We assume this is a zoo object as shown at the end. We will call it z since df suggests that its a data frame.
library(zoo)
L <- rowSums(z != 0) > 0
z[] <- coredata(z)[which(L)[cumsum(L)],]
giving:
> z
Quant1 Quant2
2013-01-18 400 200
2013-01-20 400 200
2013-01-21 400 200
2013-01-22 125 100
2013-01-23 120 0
Note: This input was used:
z <- structure(c(400L, 400L, 400L, 125L, 120L, 200L, 200L, 200L, 100L,
0L), .Dim = c(5L, 2L), .Dimnames = list(NULL, c("Quant1", "Quant2"
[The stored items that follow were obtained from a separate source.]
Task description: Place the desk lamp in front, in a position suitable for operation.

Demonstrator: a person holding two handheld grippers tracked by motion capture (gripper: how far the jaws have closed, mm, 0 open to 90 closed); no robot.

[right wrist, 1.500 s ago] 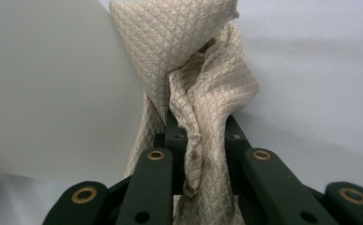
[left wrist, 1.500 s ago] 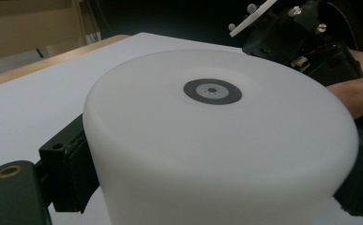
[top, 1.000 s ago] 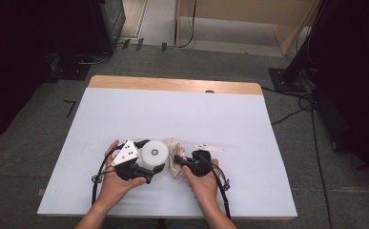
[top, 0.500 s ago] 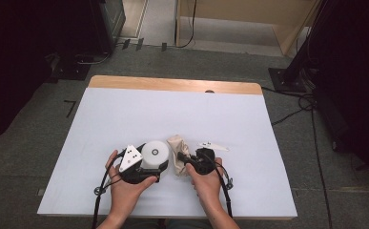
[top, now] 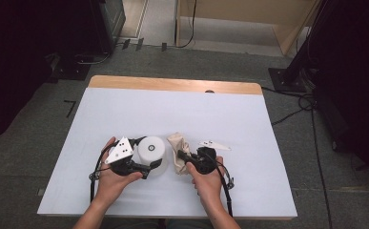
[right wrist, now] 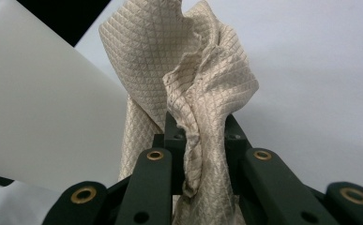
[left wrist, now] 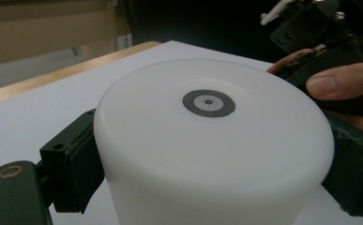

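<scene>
A white round container (top: 152,149) stands on the white table, upside-down or lidded, with a small grey disc in the middle of its top (left wrist: 209,102). My left gripper (top: 144,162) is shut on its sides, one pad (left wrist: 78,164) on each flank. Just right of it, a crumpled beige quilted cloth (top: 178,151) is pinched in my right gripper (top: 183,157), which is shut on it. In the right gripper view the cloth (right wrist: 202,108) rises bunched from between the jaws, with the container's white wall (right wrist: 38,108) close on the left.
The white table top (top: 172,109) has a wooden strip (top: 175,85) along its far edge. Dark equipment and cables stand on the floor around it. A grey plate (top: 213,143) rides on the right gripper.
Both hands have shifted slightly along the near part of the table; the container and the cloth stay gripped, side by side.
</scene>
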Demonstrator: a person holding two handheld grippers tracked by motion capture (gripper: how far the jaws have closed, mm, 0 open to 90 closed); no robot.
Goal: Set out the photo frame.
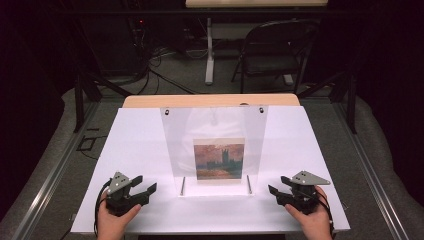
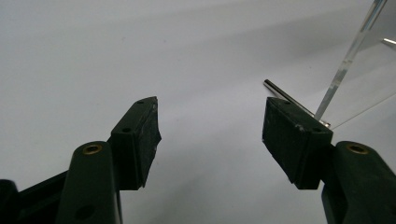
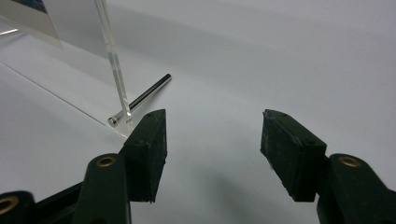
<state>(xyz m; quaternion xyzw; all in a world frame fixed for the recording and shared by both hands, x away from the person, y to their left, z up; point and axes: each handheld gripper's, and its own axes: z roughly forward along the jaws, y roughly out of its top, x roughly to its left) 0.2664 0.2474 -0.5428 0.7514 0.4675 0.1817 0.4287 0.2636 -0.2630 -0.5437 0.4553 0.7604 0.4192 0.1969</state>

)), index = structure(c(15723, 15725, 15726, 15727, 15728), class = "Date"),
class = "zoo")
I also assumed it to be a zoo-object and build the following function by hand which only cares about Quant1 to be zero or not.
It is less elegant and probably slower (one should replace the for loop by some apply-function) than the previous approach by Grothendieck but maybe is somewhat instructive to you.
require(zoo)
times <- as.POSIXct(c("2013-01-18", "2013-01-20", "2013-01-21", "2013-01-22", "2013-01-23", "2013-01-25", "2013-01-29", "2013-02-02", "2013-02-04"))
quant1 <- c(400,0,0,125,120,0,70,0,0)
quant2 <- c(200,0,0,100,0,300,150,80, 200)
z <- zoo(data.frame(Quant1 = quant1, Quant2 = quant2), order.by = times)
repl_zeros <- function (z) {
diffs <- c(0, diff(as.numeric(z$Quant1 == 0)))
beginnings <- which(diffs == 1)
ends <- which(diffs == -1) - 1
valueindices <- ends + 1
for (i in 1:length(valueindices)) {
z[beginnings[i]:ends[i],]$Quant1 <- z[valueindices[i],]$Quant1
z[beginnings[i]:ends[i],]$Quant2 <- z[valueindices[i],]$Quant2
}
z
}
Note: repl_zeros replaces zeros by following values as in your example, where you said you want to replace by previous values in the title of your question. Adjusting it to what you really meant should be easy though.